The incident happened one weekend that summer, school over and Penny without the distraction that it had given her. It’d been over a year since she had admitted to her mother that she had powers, over a year since her father had walked out, too many months of losing sleep over both situations. Homelife had become almost unlivable, the house a constant mess, it smelt now too, and Penny was sure that was because her mother would wet herself, too pissed to realise the lounge was not the bathroom. Penny despised her life and dreaded that anyone she knew, someone she liked, would ever come knocking on her door.
Penny confronted her mother in the kitchen late one night, catching her like you would a rat, scurrying for more alcohol, desperate for something more on which to feast. Penny had hidden all the booze. She had a look in her eye, too.
“Finally,” Barbara said, seeing the calm but terrifying look in her daughter’s face, whose eyes displayed a previously unseen quality as sinister as they were bright. “You’ve run out of resolve. You’re going to do it, aren’t you!”
Penny wasn’t sure exactly what her mother thought she was about to do––Penny was sure she didn’t know she in
tended her harm––but whatever Barbara thought, Penny didn’t care.
“It’s over,” Penny said, trying her best to control her words, her emotions jumping loops inside her stomach, her gift poised and ready to strike. Barbara just laughed, a howling cackle that made her sound as mad as she was alcoholic.
“Yes, finally I see who you are, my mutant child. Finally, you come to it, too weak and too afraid to do anything else.”
“Shut up!” SHUT UP!” Penny was backing away, her hands to her head, battling the rage she was feeling, the overwhelming urges to follow through, a force almost controlling her, willing her, twisting her to kill.
Barbara laughed all the more. “Where is my vodka!” she screamed, coming at Penny with her hands raised, nails stretching out for her daughter’s face. “If you’re going to kill me at least let me have one last drink,” she said, as Penny brushed her off, pushing her forcefully away from her. Her mother fell to the floor.
“I’m not going to kill you,” Penny said, willing herself to believe it. “But you’ve got to leave.”
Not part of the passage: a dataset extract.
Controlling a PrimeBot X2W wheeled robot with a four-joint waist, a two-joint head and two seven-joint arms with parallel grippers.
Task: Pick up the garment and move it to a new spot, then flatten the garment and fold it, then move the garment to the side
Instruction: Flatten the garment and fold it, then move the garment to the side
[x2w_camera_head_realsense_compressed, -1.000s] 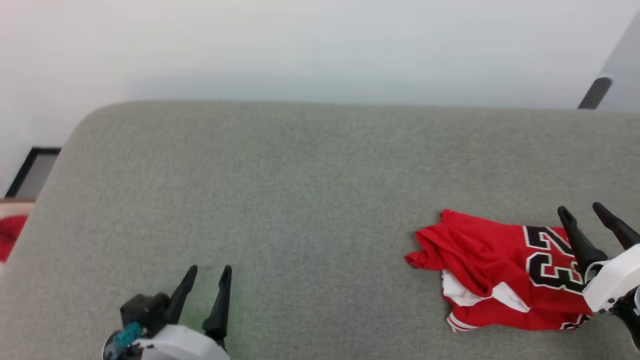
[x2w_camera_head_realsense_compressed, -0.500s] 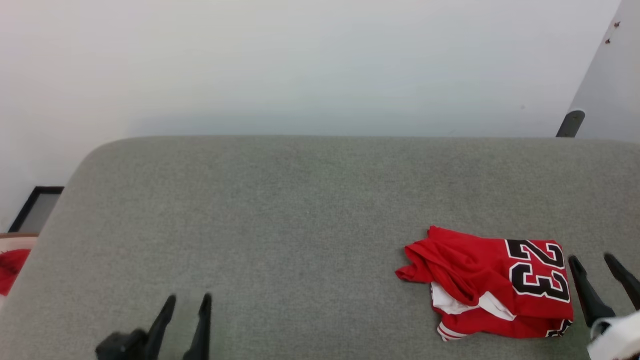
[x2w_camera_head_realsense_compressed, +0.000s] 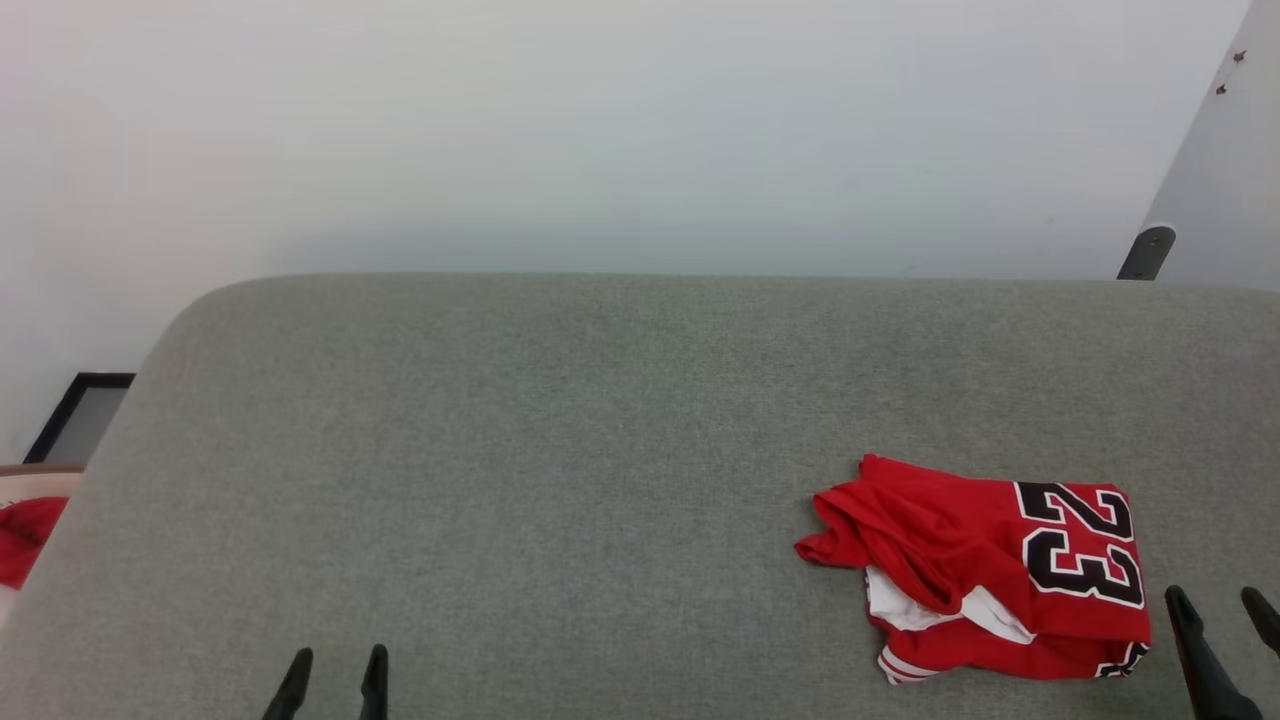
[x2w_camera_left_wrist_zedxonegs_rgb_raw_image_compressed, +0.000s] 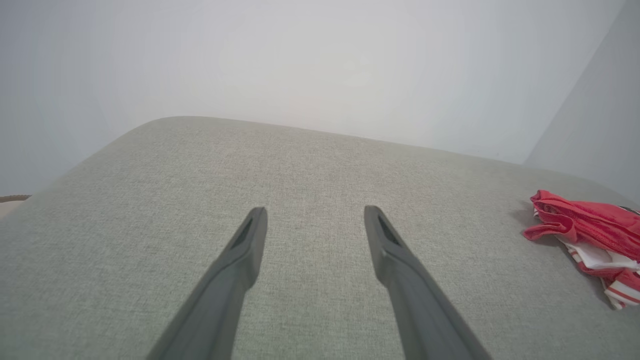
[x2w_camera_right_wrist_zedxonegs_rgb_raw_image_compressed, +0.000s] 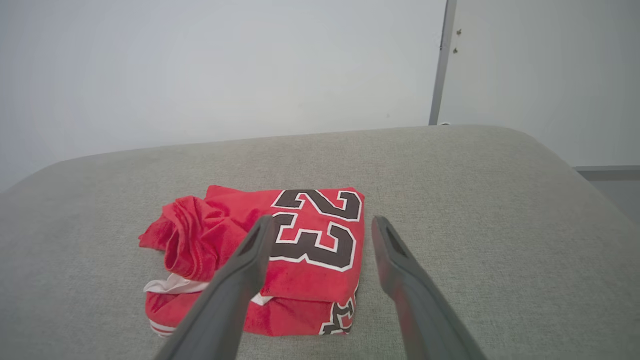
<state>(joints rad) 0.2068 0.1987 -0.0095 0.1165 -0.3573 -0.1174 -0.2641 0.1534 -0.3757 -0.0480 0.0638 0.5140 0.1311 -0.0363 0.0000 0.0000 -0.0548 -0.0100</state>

“Leave?” Barbara said, looking up at Penny from the floor, her eyes blurry, head spinning. “Leave? You’re chucking me out of my own home?”
“You call this pigsty a home? It’s a dump. You’ve made it a dump and have no idea quite how horrendous it is.” Penny was just about holding her rage at bay. Kill her it said, kill her it always continued to plead. Penny put both hands to her head as if she could silence that inner voice.
“It doesn’t ever go away, you know,” Barbara said, remembering from long ago––another life, it appeared––how it had been with her. There was no getting rid of that feeling now it was fully alive, fully active––demanding blood.